I'd much rather do cool things in half the time.

/rant
 [2012-07-03 15:01 UTC] ivebeenlinuxed at googlemail dot com
I agree, this is a significant feature missing from PHP and this shrugging it off 
is really just not helpful. I cannot implement function overloads into a PHP 
script for a production environment if it is not included in the PHP core or 
default deployment packages.
 [2013-08-15 14:59 UTC] themastersleader at hotmail dot com
I so agree with "f3n6s at objectmail dot com"

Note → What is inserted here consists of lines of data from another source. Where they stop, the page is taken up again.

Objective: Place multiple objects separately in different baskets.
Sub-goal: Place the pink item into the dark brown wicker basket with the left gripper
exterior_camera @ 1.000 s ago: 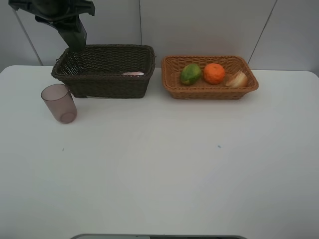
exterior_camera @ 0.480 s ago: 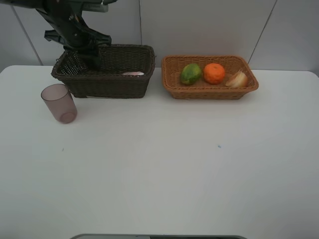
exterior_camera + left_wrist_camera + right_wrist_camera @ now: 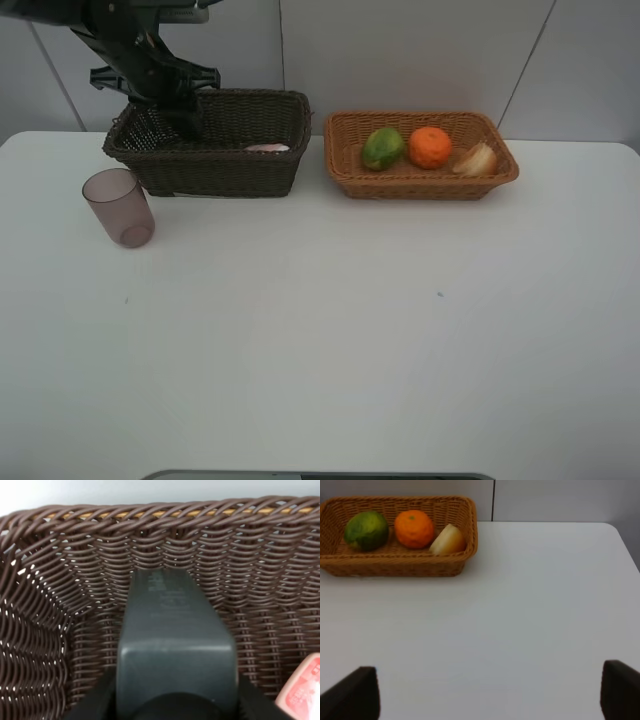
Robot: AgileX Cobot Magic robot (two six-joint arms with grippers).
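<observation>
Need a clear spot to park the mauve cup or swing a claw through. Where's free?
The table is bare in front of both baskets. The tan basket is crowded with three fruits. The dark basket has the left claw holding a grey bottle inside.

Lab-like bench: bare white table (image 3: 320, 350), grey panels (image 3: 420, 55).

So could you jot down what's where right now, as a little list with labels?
dark basket: left gripper inside, holding a dark grey bottle; pink bottle also inside
tan basket: green fruit, orange, pale round fruit
table: mauve cup, upright, beside the dark basket
right gripper: open, over bare table
</observation>
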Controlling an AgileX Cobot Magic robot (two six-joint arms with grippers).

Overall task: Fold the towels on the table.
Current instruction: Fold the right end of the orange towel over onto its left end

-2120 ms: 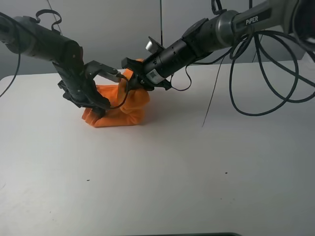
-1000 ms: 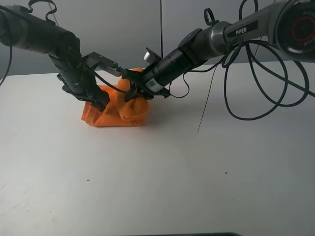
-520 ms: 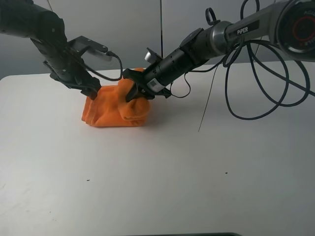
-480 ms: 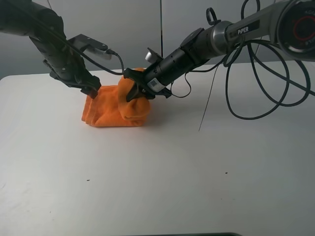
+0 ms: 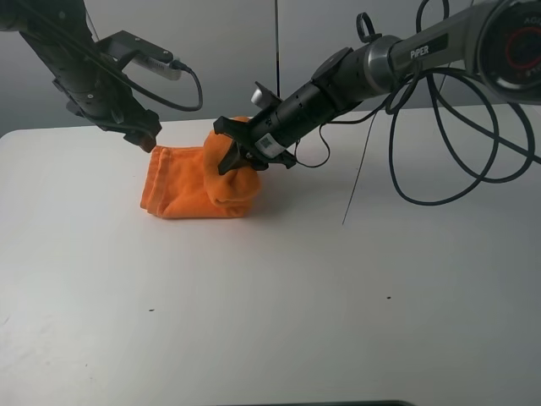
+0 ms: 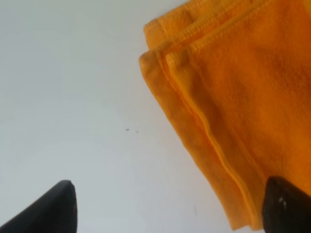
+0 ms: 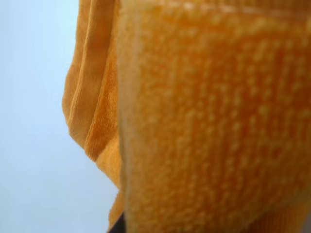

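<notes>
**Right gripper pinches the fold; left gripper stands clear**

Right gripper (image 5: 230,152) is clenched on the upper layer of the orange towel (image 5: 199,182), at the raised right end of the bundle; the pinch holds that layer up off the lower ones, which is probably why the cloth bulges there instead of lying flat; the right wrist view is filled by orange pile at close range, consistent with cloth held between the jaws. Left gripper (image 5: 142,135) is released and grasps nothing; it hangs above the towel's far left corner, apart from the cloth; its two dark fingertips (image 6: 53,206) stand wide over the stacked hems. The towel rests on the white table (image 5: 338,296), left of centre toward the far edge, already doubled into several layers; the held end appears not yet laid down.
</notes>
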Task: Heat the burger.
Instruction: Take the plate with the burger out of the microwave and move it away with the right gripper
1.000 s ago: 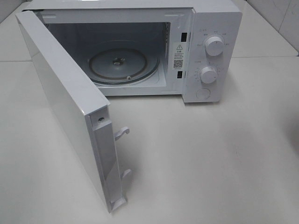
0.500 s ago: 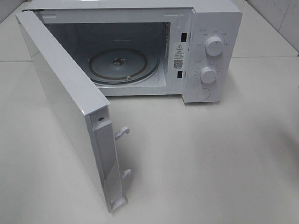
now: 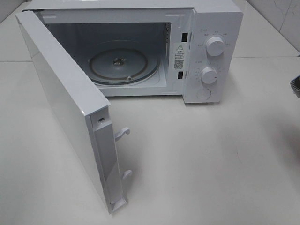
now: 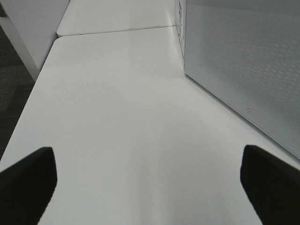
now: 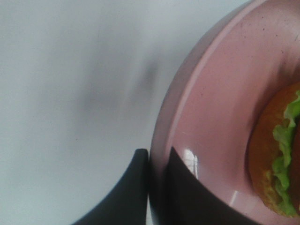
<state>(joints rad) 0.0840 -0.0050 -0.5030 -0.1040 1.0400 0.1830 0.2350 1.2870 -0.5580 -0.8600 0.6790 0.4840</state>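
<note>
Burger sits on pink plate; right gripper pinches the plate rim. Left gripper open, empty, beside microwave door. High view: microwave cavity open, turntable bare. Risk: thin rim pinch, plate tilts, burger slides off.

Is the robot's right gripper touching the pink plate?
Touching. In the right wrist view the right gripper has one dark finger on each side of the pink plate's rim, pinching it, with the burger sitting on the plate.
</note>
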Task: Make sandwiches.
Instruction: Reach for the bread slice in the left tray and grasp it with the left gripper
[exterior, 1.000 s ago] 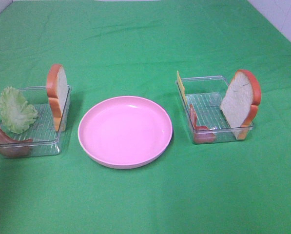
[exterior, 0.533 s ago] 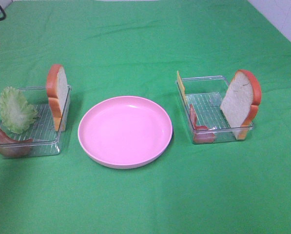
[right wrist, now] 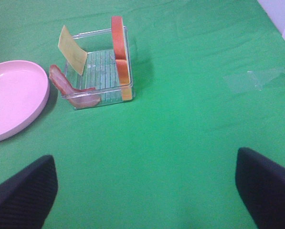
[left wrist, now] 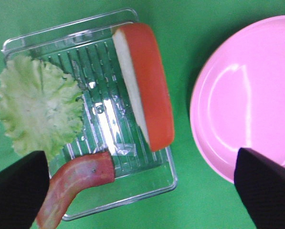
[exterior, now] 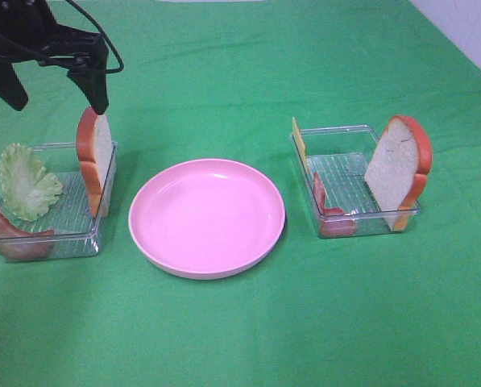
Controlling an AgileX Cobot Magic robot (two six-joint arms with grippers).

I had many cases that i needed the operator overloading.
Saying it will never get into the core.

It's even stranger that the DateTime class is "hacked" to overload the equality 
operators.
 [2014-07-15 10:14 UTC] php-operator-overloading at mandark dot fr
+1
 [2015-10-20 11:08 UTC] a at ustimen dot co
I propose to add this as a module which is disabled by default.

Many other standard enabled modules are useless out-of-the box, so we should give to average PHP developers a choice to use or not use this feature.
 [2016-01-29 00:45 UTC] ptheofan at gmail dot com
+1
Besides the obvious advantages (and horrorful disadvantages of bad practices), it could benefit the optimization/performance of the code execution.